Vovó: A partir desse dia, ‘seu’ José, pai da menina, passou a beber dia e noite, andava com a garrafa de cachaça debaixo dos braços e chamava pela filha.

(Personagem bêbado – futuro Calça Molhada – entra com a garrafa de cachaça debaixo do braço cambaleando e chamando: minha fiiilha, minha filhinha, por quê?)

Vovó: Certo dia, ‘seu’ José saiu para pescar como de costume no Lago do Jará e para seu azar, teve um acidente com sua embarcação. Caiu na água, tentou nadar, mas como estava bêbado, não conseguiu e morreu.

(Personagem bêbado simula a pesca e o afogamento)

Vovó: Desde esse dia, seu espírito saía à noite do Lago do Jará e vagava pelas ruas com passo firme e fazendo um barulho de calça molhada, assustando os moradores que viviam perto do lago e na cidade de Juruti. Dizem que José caminha todas as noites do Lago do Jará até a frente da cidade, em direção ao rio Amazonas, para encontrar com sua filha que havia morrido afogada.

(Personagem bêbado e sua filha dialogam).

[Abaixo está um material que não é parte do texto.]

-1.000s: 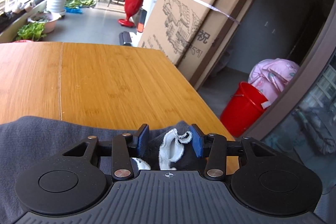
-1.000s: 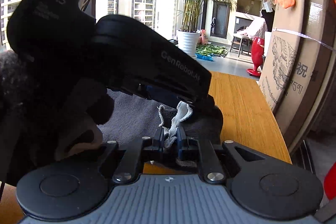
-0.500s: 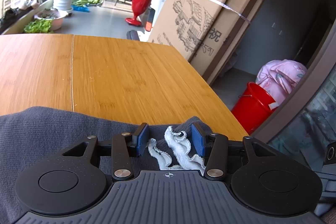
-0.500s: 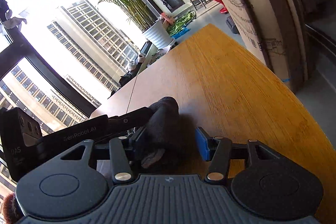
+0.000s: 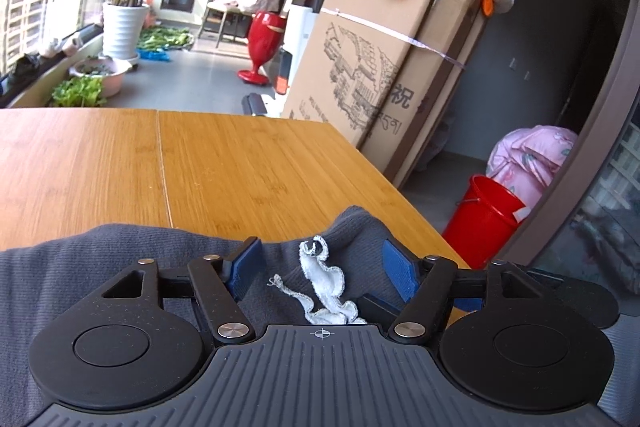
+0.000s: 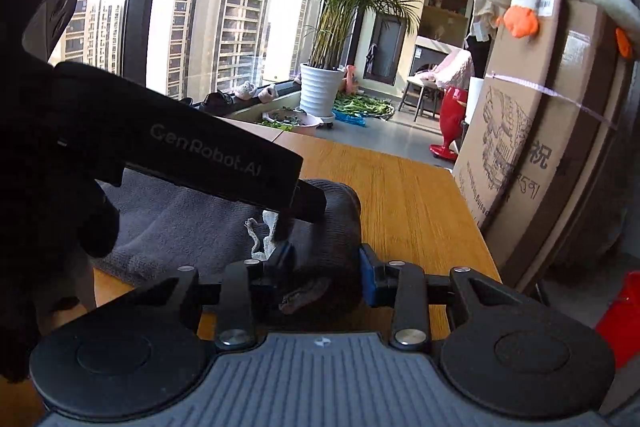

_Filhinha, estava procurando por você!

_Papai!

(os dois se abraçam e a cena termina)

(enquanto é feita a cena do encontro, o boneco Juquinha apenas observa tudo com cara de assustado e treme de vez em quando com medo)

Vovó: E depois que o Calça Molhada encontra sua filha, ele retorna para o lago. E até hoje, existem pessoas que escutam o mesmo barulho da calça molhada pelas ruas de Juruti. Pois é meu netinho, essa foi a história do Calça Molhada. O que você achou?

Juquinha: Eu acredito vovó, eu acredito!!! Agora sei que as lendas são muito importantes para valorizar a cultura da nossa cidade!

Vovó: Venha querido, vou te contar muitas outras histórias que conheço! (os dois saem de cena)

Juquinha: É isso, amiguinhos! As histórias contadas são legais para nos ensinar sobre a nossa região!